Country Risk Rating

A2
The political and economic situation is good. A basically stable and efficient business environment nonetheless leaves room for improvement. Corporate default probability is low on average. - Source: Coface

Business Climate Rating

A1
The business environment is very good. Corporate financial information is available and reliable. Debt collection is efficient. Institutional quality is very good. Intercompany transactions run smoothly in environments rated A1.

Strengths

  • Proximity to Asia and Australia
  • Tourist appeal and large agricultural sector
  • Small public debt; balanced public accounts
  • Dynamic demographics thanks to immigration
  • Quality of life

Weaknesses

  • Economy dependent on foreign investment
  • High household and corporate debt levels (particularly in the agriculture sector)
  • Dependence on demand from China
  • Shortages of skilled labour
  • Housing shortage
  • Weakness in R&D

Current Trends

Dynamic growth despite continuing dangers of the housing market

Sustained by domestic demand, activity, is expected to remain firm in 2018. Household consumption will likely be boosted by higher wages, falling unemployment (4.6% in October 2017), and continuing low interest rates (1.75% in November 2017). In addition, lower income households will receive increased family allowances, a 5% increase in the minimum wage, and a reduction in income tax. Public spending is expected to help sustain economic activity through investments in infrastructure and social welfare.

Exports are set to be revitalized, thanks to the improving terms of trade linked with rising milk prices (one-quarter of exports), and by firm external demand. The arboriculture (apple and kiwi) and wood sectors are also likely to perform better. However, the level of indebtedness among farmers is high due to the need to offset losses caused by persistent low prices, which means that they are vulnerable to price movements and any major climate shocks (e.g. droughts, earthquakes). The tourism sector is also expected to perform strongly, although its contribution to growth will likely be smaller.

The monetary policy imposed by the central bank is likely to be less accommodating in 2018, due to the goal of maintaining inflation at its target level (1-3%). The slowdown in the property market and in credit will help limit the risks associated with higher financing costs. The housing market is expected to contract because of the reduction in demand linked with the excess cost of housing, the high levels of household indebtedness (170% of disposable income) and the reduction in immigration. The construction sector is likely to feel the effects of this slowdown, and also to suffer from a labor shortage.

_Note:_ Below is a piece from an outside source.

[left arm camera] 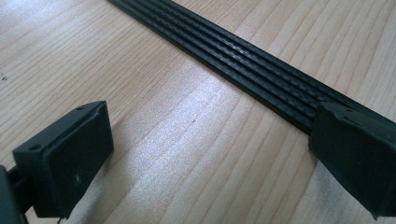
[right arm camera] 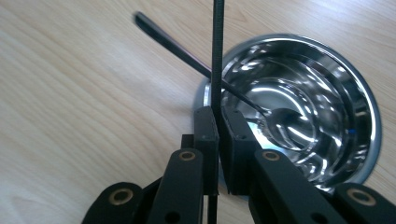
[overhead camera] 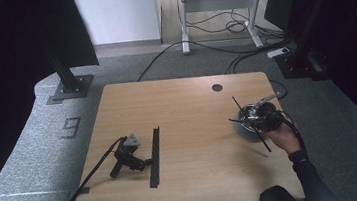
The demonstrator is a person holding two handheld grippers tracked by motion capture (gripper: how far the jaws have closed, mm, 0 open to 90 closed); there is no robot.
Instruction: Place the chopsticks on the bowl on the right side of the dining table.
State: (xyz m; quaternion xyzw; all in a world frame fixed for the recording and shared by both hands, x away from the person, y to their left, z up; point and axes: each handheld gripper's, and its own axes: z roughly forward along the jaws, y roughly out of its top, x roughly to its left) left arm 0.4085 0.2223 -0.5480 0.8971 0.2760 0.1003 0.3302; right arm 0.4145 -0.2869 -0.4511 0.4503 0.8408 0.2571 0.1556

Strong budget situation and current account deficit under control

The budget is expected to be very close to balance. Spending on social and health care is set to continue to be the main expenditure item, especially as these are due to rise under the “Family Income” program. This covers income tax exemptions for those on very low incomes, as well as increases in family allowances. Substantial infrastructure investments are also expected, notably with the reconstruction of the roads and railways damaged in the November 2016 major earthquake. The increase in spending should be limited, however, and offset by a slight increase in revenues. Public debt, already low, will likely fall, but will continue to be held by non-residents. In addition, the country will have to find a way of dealing with an increasing deficit in its social security system (ageing population).

The current account is expected to worsen slightly in 2018. This is subject to a structural deficit due to the income balance deficit (3% of GDP in 2016) linked with the repayment of external debt (90% of GDP), the low domestic savings rate, and the outward transfer of profits by foreign firms. Moreover, the balance of trade is set to remain in deficit (1% of GDP), as the growth of exports will still not cover that of imports. The balance of services, however, should be in surplus (1.8% of GDP), mainly thanks to tourism.

The New Zealand banking sector is essentially well capitalized, although the low household savings rate means that banks have to borrow on the financial markets and are thus exposed to their volatility. The level of concentration in the sector –just four key banks (mainly subsidiaries of Australian banks) – and high household debt levels are also potential areas of vulnerability.

A new and fragile coalition government

In the September 2017 parliamentary elections, the conservative National Party, in office since 2008, lead the vote at 45% (56 seats out of 120), but failed to obtain an absolute majority and thus form a government. Following five weeks of negotiations, the center-left Labor Party (second place with 46 seats) formed a coalition government with the support of the populist New Zealand First party (9 seats) and the Green Party (8 seats). Led by the new Prime Minister, the Labor Party’s Jacinda Ardern, the government’s policies are expected to be less welcoming in terms of immigration and foreign investors, and to be more expansionist regarding the budget. Nevertheless, disagreements between the coalition member parties could derail the coalition, especially as the National Party will be a powerful opposition force in Parliament.

In economic terms, the reduction in business failures looks set to continue, and the business climate is strongly positive, with the country situated at the top (out of 190 countries) of the World Bank “Doing Business 2018” rankings.